Quelque 2,5 millions de personnes du monde entier participent généralement au rituel qui se déroule sur plusieurs jours, centré sur la ville sainte de La Mecque.

Le hajj de cette année se déroulera selon des protocoles d’hygiène stricts, avec un accès limité aux pèlerins de moins de 65 ans et sans aucune maladie chronique.

« La position des pèlerins sur le mont Arafat, le sommet du rituel du hajj, tombe jeudi », a déclaré l’agence de presse officielle saoudienne citant la Cour suprême, indiquant que mercredi serait le premier jour de l’événement annuel.

Le moment du hajj est déterminé par la position de la lune, conformément au calendrier lunaire islamique.

Le mois dernier, l’Arabie saoudite a annoncé qu’elle organiserait un hajj «très limité», une décision lourde de risques politiques et économiques alors qu’elle lutte contre une flambée des infections à coronavirus.

Il a enregistré jusqu’à présent 253 349 cas, dont 2 523 décès – le bilan le plus élevé parmi les États arabes du Golfe.

Bien que les responsables du hajj aient déclaré que le pèlerinage serait limité à 1000 personnes déjà présentes dans le royaume, dont 70% d’étrangers et le reste de Saoudiens, certains rapports de presse ont indiqué que 10000 personnes pourraient y participer.

Le rituel sera limité aux professionnels de la santé et au personnel de sécurité qui se sont remis du virus, a déclaré le ministère du Hajj.

La décision d’exclure les pèlerins arrivant de l’extérieur de l’Arabie saoudite est une première dans l’histoire moderne du royaume et a suscité la déception parmi les musulmans du monde entier, même si beaucoup ont admis que c’était nécessaire en raison de la pandémie.

Les pèlerins seront testés pour le coronavirus avant d’arriver à La Mecque et doivent être mis en quarantaine chez eux après le rituel, selon les responsables de la santé.

L’Arabie saoudite a connu une augmentation des infections confirmées et des décès dus au COVID-19 depuis l’assouplissement des restrictions de mouvement fin mai. Il n’a pas encore rétabli les liaisons aériennes internationales.

Le hajj – un incontournable pour les musulmans valides au moins une fois dans leur vie – pourrait être une source majeure de contagion, car il emmène des millions de pèlerins dans des sites religieux congestionnés.

La Ligue mondiale musulmane basée en Arabie saoudite et l’Organisation de la coopération islamique (OCI) ont soutenu la décision du gouvernement en faveur de la santé et de la sécurité des pèlerins.

Mais la décision risque toujours de mettre en colère les musulmans extrémistes pour qui la religion l’emporte sur les problèmes de santé.
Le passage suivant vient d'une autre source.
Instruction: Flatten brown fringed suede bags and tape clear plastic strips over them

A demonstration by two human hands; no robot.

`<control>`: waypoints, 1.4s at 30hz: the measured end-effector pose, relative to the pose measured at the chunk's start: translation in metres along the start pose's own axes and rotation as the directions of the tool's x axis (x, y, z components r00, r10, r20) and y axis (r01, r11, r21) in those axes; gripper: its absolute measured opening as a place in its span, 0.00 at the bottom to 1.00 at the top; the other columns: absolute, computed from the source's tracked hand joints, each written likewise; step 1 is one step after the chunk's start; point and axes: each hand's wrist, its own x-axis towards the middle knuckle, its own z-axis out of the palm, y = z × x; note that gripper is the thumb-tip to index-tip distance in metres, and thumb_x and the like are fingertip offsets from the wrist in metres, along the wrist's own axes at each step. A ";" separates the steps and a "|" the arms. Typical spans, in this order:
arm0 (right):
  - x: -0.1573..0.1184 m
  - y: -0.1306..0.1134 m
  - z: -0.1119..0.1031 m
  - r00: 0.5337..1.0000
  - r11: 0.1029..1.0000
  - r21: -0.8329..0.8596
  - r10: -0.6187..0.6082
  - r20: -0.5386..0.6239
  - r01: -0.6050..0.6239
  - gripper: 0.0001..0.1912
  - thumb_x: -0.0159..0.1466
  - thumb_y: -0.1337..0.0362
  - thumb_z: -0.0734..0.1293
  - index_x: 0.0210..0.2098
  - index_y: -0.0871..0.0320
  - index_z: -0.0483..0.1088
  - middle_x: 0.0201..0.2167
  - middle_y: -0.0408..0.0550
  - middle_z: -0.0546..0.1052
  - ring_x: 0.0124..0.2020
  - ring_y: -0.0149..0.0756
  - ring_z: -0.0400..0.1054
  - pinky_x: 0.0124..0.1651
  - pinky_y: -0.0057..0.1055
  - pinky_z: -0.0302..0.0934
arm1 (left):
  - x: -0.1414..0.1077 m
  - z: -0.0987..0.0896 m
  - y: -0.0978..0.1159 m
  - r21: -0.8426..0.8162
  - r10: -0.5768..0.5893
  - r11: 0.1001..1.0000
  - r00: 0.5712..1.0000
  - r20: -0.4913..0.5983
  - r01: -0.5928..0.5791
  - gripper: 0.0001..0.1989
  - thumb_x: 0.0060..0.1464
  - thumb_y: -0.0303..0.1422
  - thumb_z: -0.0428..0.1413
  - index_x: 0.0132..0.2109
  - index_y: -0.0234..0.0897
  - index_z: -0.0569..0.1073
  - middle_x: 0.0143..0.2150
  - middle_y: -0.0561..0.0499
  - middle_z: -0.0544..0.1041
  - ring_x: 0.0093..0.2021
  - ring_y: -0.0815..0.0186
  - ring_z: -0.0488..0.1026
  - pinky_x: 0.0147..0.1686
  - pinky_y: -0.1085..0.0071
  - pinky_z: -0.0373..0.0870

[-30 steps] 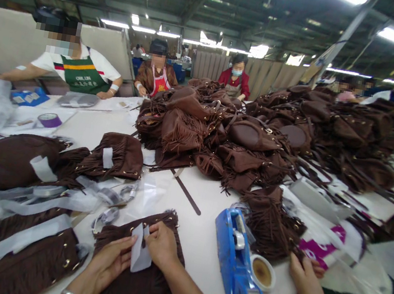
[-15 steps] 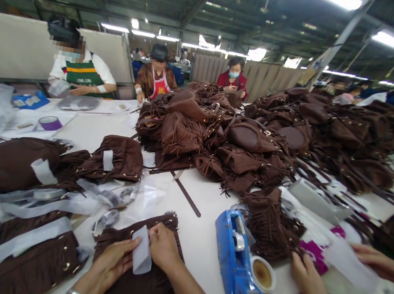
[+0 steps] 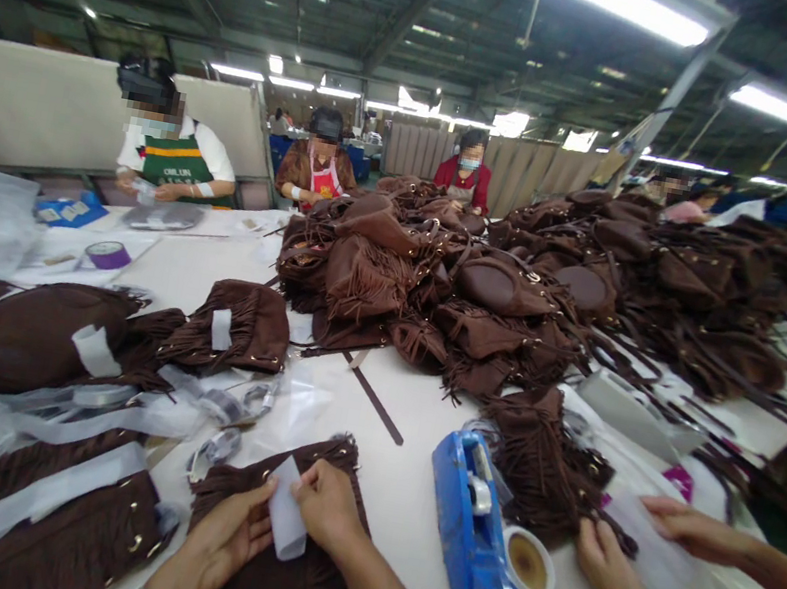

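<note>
A brown fringed bag (image 3: 288, 586) lies on the table right under both my hands. Over it I hold a white translucent strip of wrapping (image 3: 288, 510). My left hand (image 3: 234, 530) pinches the strip's left edge between thumb and fingers. From the other side, my right hand (image 3: 330, 507) grips its upper right part with closed fingers. The strip looks folded or curled into a loop at its lower end. Whether it goes round a strap or fitting of the bag is hidden by my fingers.
To the right stand a blue tape dispenser (image 3: 473, 532) and a tape roll (image 3: 529, 564). A co-worker's hands (image 3: 618, 578) hold a white sheet and a fringed bag there. Bags are heaped (image 3: 439, 293) mid-table; wrapped bags (image 3: 43, 507) lie left. Several people work across the table.
The view has shifted slightly. My hands stay on the strip, which now looks more curled at the bottom. At right, the co-worker's hand has brought the white sheet closer to the fringed bag.
</note>
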 end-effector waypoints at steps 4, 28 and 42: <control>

Un hajj réduit représente également une perte de revenus majeure pour le royaume, déjà sous le choc des deux chocs du ralentissement induit par le virus et de la chute des prix du pétrole.

Le petit pèlerinage omra toute l’année a déjà été suspendu en mars.

Ensemble, ils ajoutent 12 milliards de dollars à l’économie saoudienne chaque année, selon les chiffres du gouvernement.

Accueillir le hajj est une question de prestige pour les dirigeants saoudiens, pour qui la garde des sites les plus sacrés de l’islam est leur plus puissante source de légitimité politique.

Mais une série de catastrophes mortelles au fil des ans, y compris une ruée vers 2015 qui a tué jusqu’à 2300 fidèles, a suscité des critiques sur la gestion du pèlerinage par le royaume.